- memoryless-nodes-generic-management-of-nodemasks-for-various-purposes.patch removed from -mm tree

[Date Prev][Date Next][Thread Prev][Thread Next][Date Index][Thread Index]

 



The patch titled
     Memoryless nodes: Generic management of nodemasks for various purposes
has been removed from the -mm tree.  Its filename was
     memoryless-nodes-generic-management-of-nodemasks-for-various-purposes.patch

This patch was dropped because it was merged into mainline or a subsystem tree

------------------------------------------------------
Subject: Memoryless nodes: Generic management of nodemasks for various purposes
From: Christoph Lameter <clameter@xxxxxxx>

Why do we need to support memoryless nodes?
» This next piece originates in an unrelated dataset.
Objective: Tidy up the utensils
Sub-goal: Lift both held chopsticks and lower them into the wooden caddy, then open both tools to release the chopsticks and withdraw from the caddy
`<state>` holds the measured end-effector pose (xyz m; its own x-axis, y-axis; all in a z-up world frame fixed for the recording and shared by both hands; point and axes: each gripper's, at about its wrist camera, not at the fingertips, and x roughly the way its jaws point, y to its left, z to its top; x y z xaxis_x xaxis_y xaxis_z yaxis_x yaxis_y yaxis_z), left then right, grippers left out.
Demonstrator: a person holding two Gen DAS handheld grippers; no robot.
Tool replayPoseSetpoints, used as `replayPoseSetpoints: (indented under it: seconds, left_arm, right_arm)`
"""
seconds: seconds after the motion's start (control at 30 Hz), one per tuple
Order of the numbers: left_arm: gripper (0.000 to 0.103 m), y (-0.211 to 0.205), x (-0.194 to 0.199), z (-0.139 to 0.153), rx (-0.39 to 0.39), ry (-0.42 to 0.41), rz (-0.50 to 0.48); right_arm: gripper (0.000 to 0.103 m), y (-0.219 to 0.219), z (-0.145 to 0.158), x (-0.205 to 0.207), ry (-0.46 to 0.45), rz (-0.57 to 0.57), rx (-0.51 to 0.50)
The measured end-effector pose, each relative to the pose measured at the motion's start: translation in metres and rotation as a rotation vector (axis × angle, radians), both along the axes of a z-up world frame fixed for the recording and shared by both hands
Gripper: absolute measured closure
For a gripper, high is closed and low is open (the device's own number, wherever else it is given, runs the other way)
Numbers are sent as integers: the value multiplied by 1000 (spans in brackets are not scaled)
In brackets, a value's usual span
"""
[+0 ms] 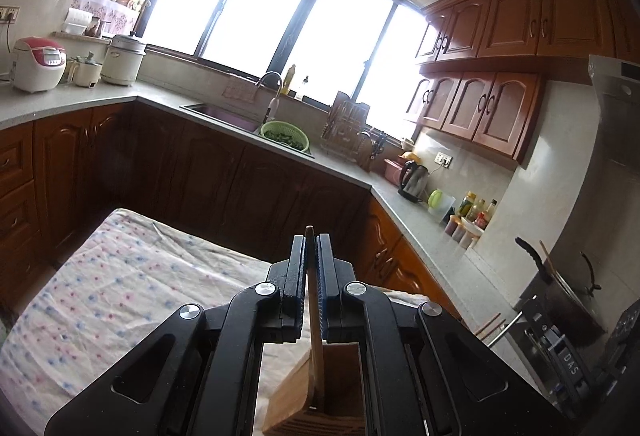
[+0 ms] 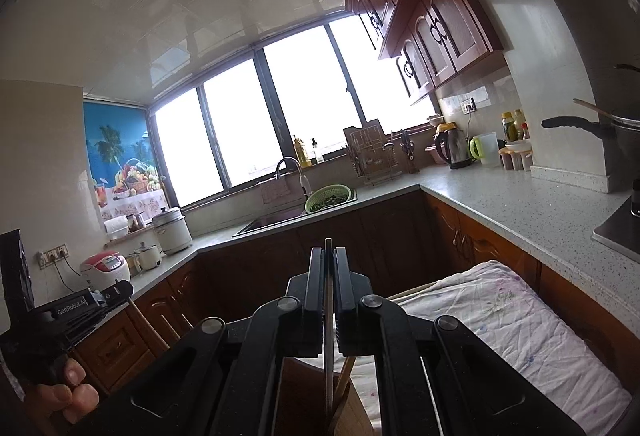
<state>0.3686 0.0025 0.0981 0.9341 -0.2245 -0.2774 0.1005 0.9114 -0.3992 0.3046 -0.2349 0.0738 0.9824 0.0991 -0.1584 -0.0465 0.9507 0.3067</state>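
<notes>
My left gripper (image 1: 311, 242) is shut on a wooden chopstick (image 1: 316, 352). Its tip pokes out past the fingers, and its lower end reaches down into a wooden utensil holder (image 1: 292, 392) on the cloth-covered table (image 1: 120, 296). My right gripper (image 2: 328, 254) is shut on a thin grey stick-like utensil (image 2: 328, 368), seen edge-on and hanging down into the holder (image 2: 356, 412). Beside it, another wooden chopstick (image 2: 345, 376) leans in the holder. In the right wrist view the left gripper's body (image 2: 80, 306) shows at the left edge, held by a hand (image 2: 68, 396).
Brown cabinets and a grey L-shaped counter (image 2: 520, 204) surround the table. The counter holds a sink with a green colander (image 1: 285, 135), a dish rack (image 2: 372, 156), a kettle (image 1: 414, 180), bottles and rice cookers (image 1: 38, 64). A pot (image 1: 576, 296) sits on the stove at right.
</notes>
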Motion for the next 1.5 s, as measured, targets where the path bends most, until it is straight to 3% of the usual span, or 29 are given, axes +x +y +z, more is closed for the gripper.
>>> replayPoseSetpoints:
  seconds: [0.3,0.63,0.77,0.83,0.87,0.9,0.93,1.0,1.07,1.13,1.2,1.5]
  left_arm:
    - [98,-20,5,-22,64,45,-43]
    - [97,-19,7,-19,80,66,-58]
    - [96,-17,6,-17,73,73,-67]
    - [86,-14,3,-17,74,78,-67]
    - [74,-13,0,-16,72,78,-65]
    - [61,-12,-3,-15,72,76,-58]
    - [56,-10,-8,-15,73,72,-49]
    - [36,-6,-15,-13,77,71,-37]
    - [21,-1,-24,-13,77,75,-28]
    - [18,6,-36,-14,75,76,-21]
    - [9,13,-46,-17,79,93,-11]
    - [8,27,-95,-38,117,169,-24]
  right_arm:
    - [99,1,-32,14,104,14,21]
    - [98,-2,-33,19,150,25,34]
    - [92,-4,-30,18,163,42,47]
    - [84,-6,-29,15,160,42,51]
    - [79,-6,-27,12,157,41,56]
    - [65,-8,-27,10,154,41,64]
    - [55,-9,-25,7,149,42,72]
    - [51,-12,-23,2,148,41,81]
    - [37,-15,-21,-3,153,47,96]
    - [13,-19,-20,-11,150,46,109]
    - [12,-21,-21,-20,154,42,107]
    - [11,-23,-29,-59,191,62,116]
KAMEZAWA Hiroyuki <kamezawa.hiroyu@xxxxxxxxxxxxxx> wrote:

> For fujitsu, problem is called "empty" node.
> 
> When ACPI's SRAT table includes "possible nodes", ia64 bootstrap(acpi_numa_init)
> creates nodes, which includes no memory, no cpu.
> 
> I tried to remove empty-node in past, but that was denied.
> It was because we can hot-add cpu to the empty node.
> (node-hotplug triggered by cpu is not implemented now. and it will be ugly.)
> 
> 
> For HP, (Lee can comment on this later), they have memory-less-node.
> As far as I hear, HP's machine can have following configration.
> 
> (example)
> Node0: CPU0   memory AAA MB
> Node1: CPU1   memory AAA MB
> Node2: CPU2   memory AAA MB
> Node3: CPU3   memory AAA MB
> Node4: Memory XXX GB
> 
> AAA is very small value (below 16MB)  and will be omitted by ia64 bootstrap.
> After boot, only Node 4 has valid memory (but have no cpu.)
> 
> Maybe this is memory-interleave by firmware config.
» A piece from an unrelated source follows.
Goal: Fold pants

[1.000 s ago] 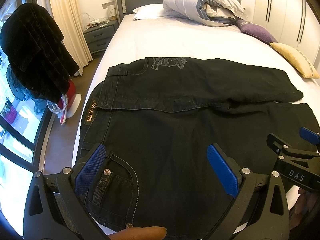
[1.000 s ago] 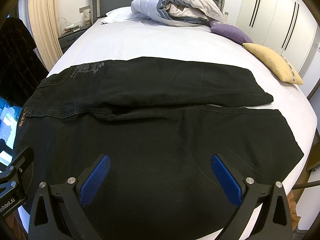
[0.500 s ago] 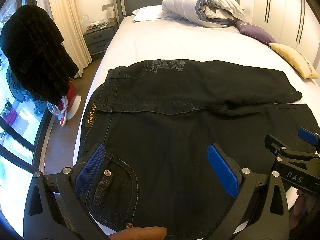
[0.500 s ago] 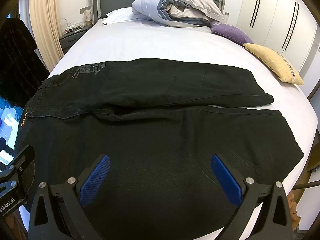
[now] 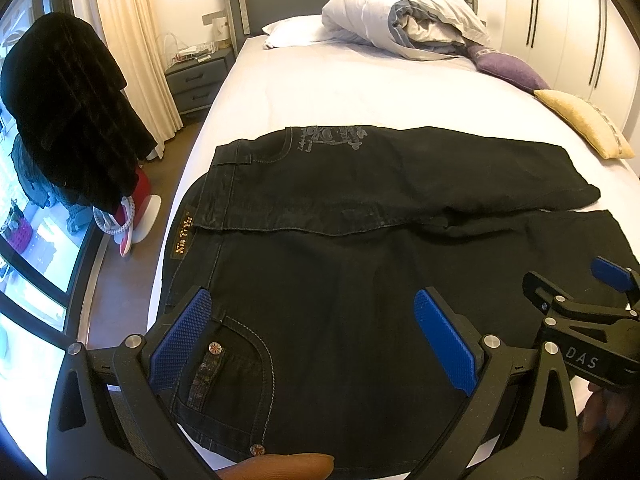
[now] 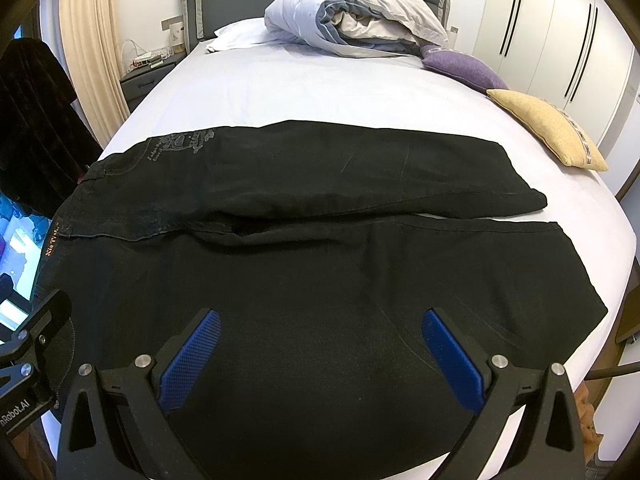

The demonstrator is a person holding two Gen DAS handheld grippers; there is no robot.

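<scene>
2 grippers, left [image 5: 312,344] and right [image 6: 320,354], hang spread wide and empty over black pants [image 5: 360,280] lying flat on the bed [image 5: 340,92]. Only the left view shows the pocket rivets [image 5: 215,347]; only the right view shows both hems.

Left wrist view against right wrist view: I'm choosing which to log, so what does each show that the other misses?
Only the left wrist view shows the pants' front pocket with rivets, a red object on the floor and the right gripper.

Only the right wrist view shows the near leg's hem corner at the bed edge.

Both show the black pants spread flat, the bundled duvet, purple and yellow cushions, and open jaws.
</scene>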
Christoph Lameter <clameter@xxxxxxx> wrote:

> Future SGI platforms (actually also current one can have but nothing like 
> that is deployed to my knowledge) have nodes with only cpus. Current SGI 
> platforms have nodes with just I/O that we so far cannot manage in the 
> core. So the arch code maps them to the nearest memory node.
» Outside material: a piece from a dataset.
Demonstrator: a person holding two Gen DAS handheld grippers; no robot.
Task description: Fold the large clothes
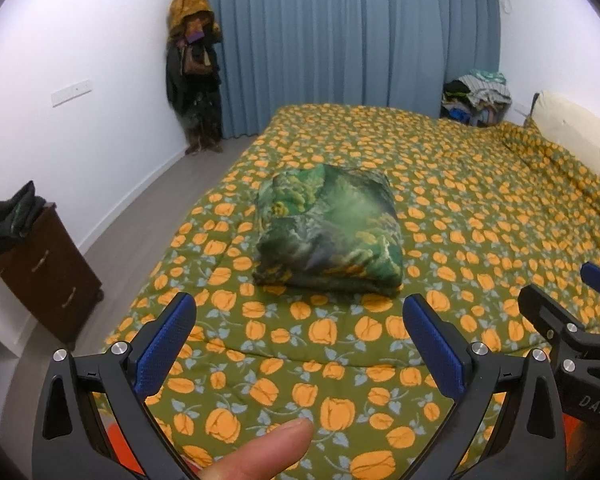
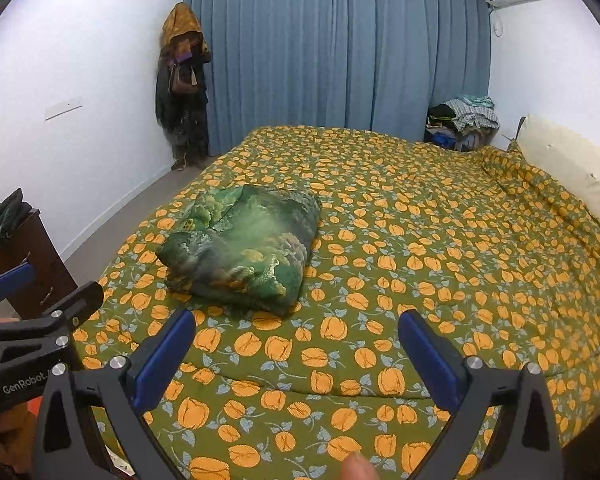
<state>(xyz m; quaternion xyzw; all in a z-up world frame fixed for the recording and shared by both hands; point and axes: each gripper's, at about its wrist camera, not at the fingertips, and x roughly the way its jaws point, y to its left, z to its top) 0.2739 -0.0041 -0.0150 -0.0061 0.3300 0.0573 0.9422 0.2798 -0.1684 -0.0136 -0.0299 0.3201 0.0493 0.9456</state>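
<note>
A folded green garment with a landscape print (image 1: 330, 228) lies as a compact bundle on the bed (image 1: 480, 208), near its left front part. It also shows in the right wrist view (image 2: 244, 248). My left gripper (image 1: 300, 320) is open and empty, held above the bed's front edge, a short way in front of the bundle. My right gripper (image 2: 296, 336) is open and empty, to the right of the left one and level with it. The right gripper shows at the right of the left wrist view (image 1: 580, 300); the left gripper shows at the left of the right wrist view (image 2: 48, 284).
The bed has a green quilt with orange flowers. A dark wooden drawer cabinet (image 1: 44, 276) with clothes on top stands left of the bed. Coats hang in the far left corner (image 1: 194, 72). A clothes pile (image 1: 476, 96) sits by the blue curtain (image 1: 340, 32). A cream pillow (image 1: 580, 136) lies at the right.
</note>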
Lee Schermerhorn <Lee.Schermerhorn@xxxxxx> wrote:

> For the HP platforms, we can configure each cell with from 0% to 100%
> "cell local memory".  When we configure with <100% CLM, the "missing
> percentages" are interleaved by hardware on a cache-line granularity to
> improve bandwidth at the expense of latency for numa-challenged
> applications [and OSes, but not our problem ;-)].  When we boot Linux on
> such a config, all of the real nodes have no memory--it all resides in a
> single interleaved pseudo-node.  
> 
> When we boot Linux on a 100% CLM configuration [== NUMA], we still have
> the interleaved pseudo-node.  It contains a few hundred MB stolen from
> the real nodes to contain the DMA zone.  [Interleaved memory resides at
> phys addr 0].  The memoryless-nodes patches, along with the zoneorder
> patches, support this config as well.
> 
> Also, when we boot a NUMA config with the "mem=" command line,
> specifying less memory than actually exists, Linux takes the excluded
> memory "off the top" rather than distributing it across the nodes.  This
> can result in memoryless nodes, as well.
> 


This patch:

Preparation for memoryless node patches.

Provide a generic way to keep nodemasks describing various characteristics of
NUMA nodes.

Remove the node_online_map and the node_possible map and realize the same
functionality using two nodes stats: N_POSSIBLE and N_ONLINE.

[Lee.Schermerhorn@xxxxxx: Initialize N_*_MEMORY and N_CPU masks for non-NUMA config]
Signed-off-by: Christoph Lameter <clameter@xxxxxxx>
Tested-by: Lee Schermerhorn <lee.schermerhorn@xxxxxx>
Acked-by: Lee Schermerhorn <lee.schermerhorn@xxxxxx>
Acked-by: Bob Picco <bob.picco@xxxxxx>
Cc: Nishanth Aravamudan <nacc@xxxxxxxxxx>
Cc: KAMEZAWA Hiroyuki <kamezawa.hiroyu@xxxxxxxxxxxxxx>
Cc: Mel Gorman <mel@xxxxxxxxx>
Signed-off-by: Lee Schermerhorn <lee.schermerhorn@xxxxxx>
Cc: "Serge E. Hallyn" <serge@xxxxxxxxxx>
Signed-off-by: Andrew Morton <akpm@xxxxxxxxxxxxxxxxxxxx>
---

 include/linux/nodemask.h |   87 ++++++++++++++++++++++++++++++-------
 mm/page_alloc.c          |   20 +++++---
 2 files changed, 85 insertions(+), 22 deletions(-)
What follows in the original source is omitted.